Secara prinsip, menikmati pelayanan umum dengan kategori public goods itu tidak dapat dinikmati secara langsung, dan umumnya dinikmati secara bersama-sama, contohnya jalan (raya) umum, keamanan dan pertahanan, dan lain-lainnya. Untuk kategori private goods, pada saat pelanggan / masyarakat umum ingin menggunakan jalan tol, maka prasyarat utamanya adalah pembelian jasa/barang tersebut dengan nilai rupiah tertentu. Barang / pelayanannya langsung diterima atau dinikmati langsung oleh pelanggan atau pemakai jalan tol tersebut.

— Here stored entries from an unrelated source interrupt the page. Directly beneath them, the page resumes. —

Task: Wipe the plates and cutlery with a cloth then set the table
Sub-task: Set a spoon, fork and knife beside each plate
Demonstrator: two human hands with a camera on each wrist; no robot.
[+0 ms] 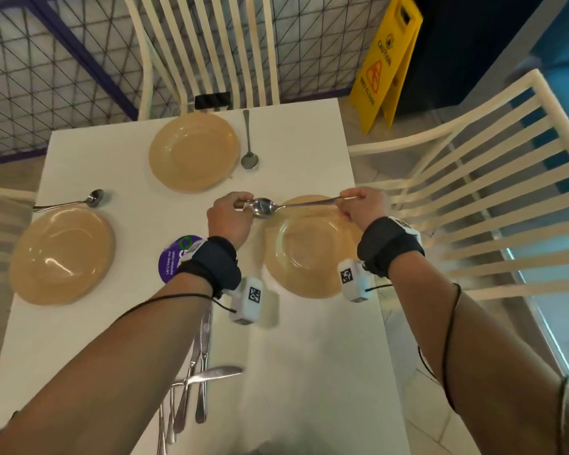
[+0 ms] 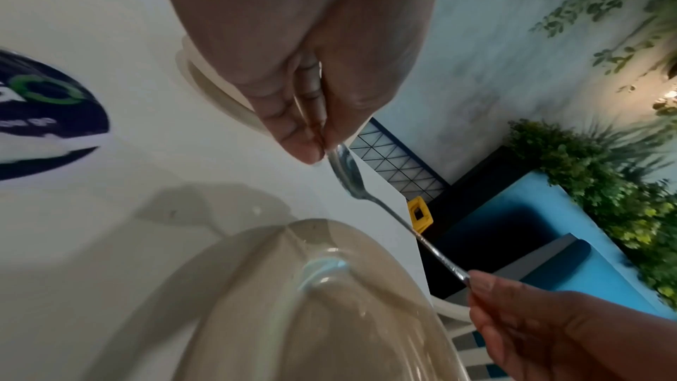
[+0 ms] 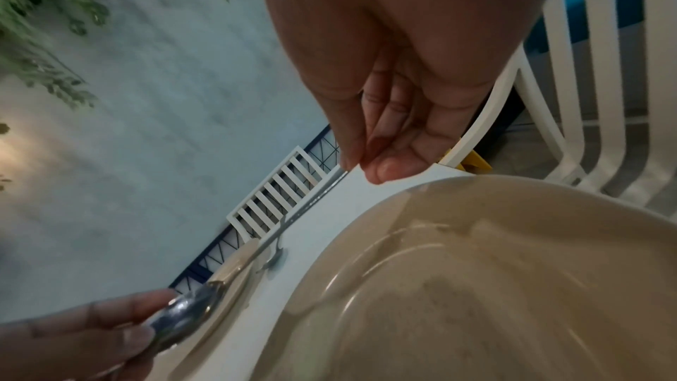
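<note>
So both hands are on one spoon right now: the left hand has its fingertips pinched together on the tip of the bowl end, and the right hand is pinching the far end of the handle between thumb and fingers, so the spoon hangs level in the air over the far rim of the near plate. I can't make out a cloth in either hand from any view, so my read is this one's being positioned rather than wiped. Moving outward, the plate under the hands sits at about 3 o'clock on the white table. The other two settings look done: the far plate at 12 o'clock has a spoon just beside it on the right, and the left plate at 9 o'clock has a spoon lying just past its far rim. A bunch of knives and forks lies at 6 o'clock, partly under the left forearm, next to a purple round sticker. Next move, I'd guess, is lowering the spoon flat onto the table just beyond the plate's far rim, letting both ends go together so it doesn't clank on the rim, then going for the cutlery pile.
</note>
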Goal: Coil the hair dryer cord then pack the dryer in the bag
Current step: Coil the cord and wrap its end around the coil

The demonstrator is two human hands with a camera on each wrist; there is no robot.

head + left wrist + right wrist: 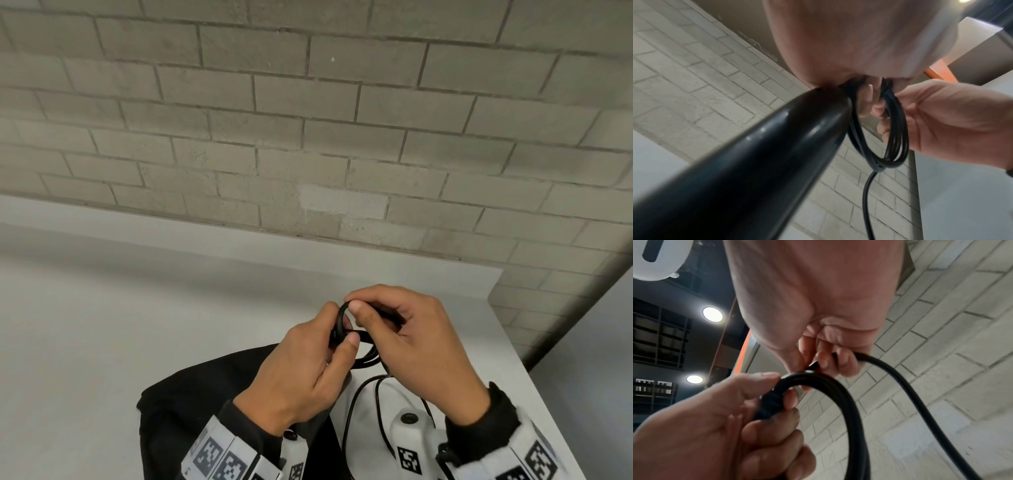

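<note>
The left hand (301, 373) has its fingers curled around a bundle of loops of the thin black rubber cord (898, 134), with the thumb pressing on top; the right hand (418, 346) pinches the same cord just beside it, and the two hands touch. The glossy black plastic hair dryer (748, 170) hangs under the left hand. The black fabric bag (191, 404) lies on the white table (102, 308), below the hands; a grey brick wall (308, 120) is behind.
</note>
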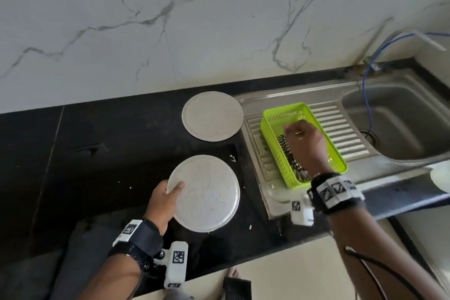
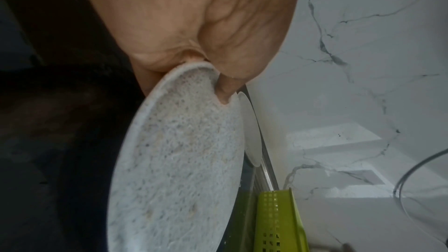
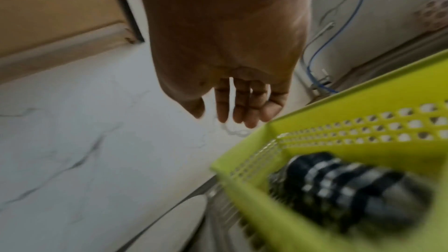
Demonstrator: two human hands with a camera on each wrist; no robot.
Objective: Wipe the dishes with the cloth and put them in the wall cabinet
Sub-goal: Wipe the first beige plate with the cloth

Dengan dinamika pelayanan umum yang berkembang di kalangan pemerintah, dan maraknya semangat pelaksanaan good corporate governance di sektor birokrasi, perlahan operasional pelayanan umum untuk public goods beralih menggunakan pola pelaksanaan penyelenggaraan pelayannnya ke private goods. Pola management keuangannya yang beralih, tetapi masih kategori public goods, itu dinamakan quasi-public goods. Esensi dari quasi-public goods adalah mekanisme pengelolaan penyelenggaraan untuk tersedianya public goods-nya (barang dan jasa) dilakukan dengan prinsip / ciri-ciri seperti pengeloaan usaha di sektor swasta. Efisiensi, high productivity, good corporate-financial management, dan profit seeking merupakan beberapa ciri-ciri pengelolaan usaha bersifat swasta.

Dalam konteks birokrasi pemerintah, baik itu di tingkat pemerintah pusat yaitu kementerian, serta provinsi dan kabupaten/kota yaitu dinas, quasi-public goods diketemukan juga. Contohnya untuk di sektor kesehatan, semisal RSUD yang selevel Badan / Dinas di tatanan Pemerintah Provinsi / Kabupaten/Kota itu dapat melaksanakan pola pengelolaan pelayanannya dengan menggunakan quasi-public goods, atau dalam konteks pengelolaan keuangan negara dan keuangan daerah di kenal dengan Badan Layanan Umum (BLU) untuk kementerian, dan Badan Layanan Umum Daerah (BLUD) untuk provinsi dan kabupaten/kota.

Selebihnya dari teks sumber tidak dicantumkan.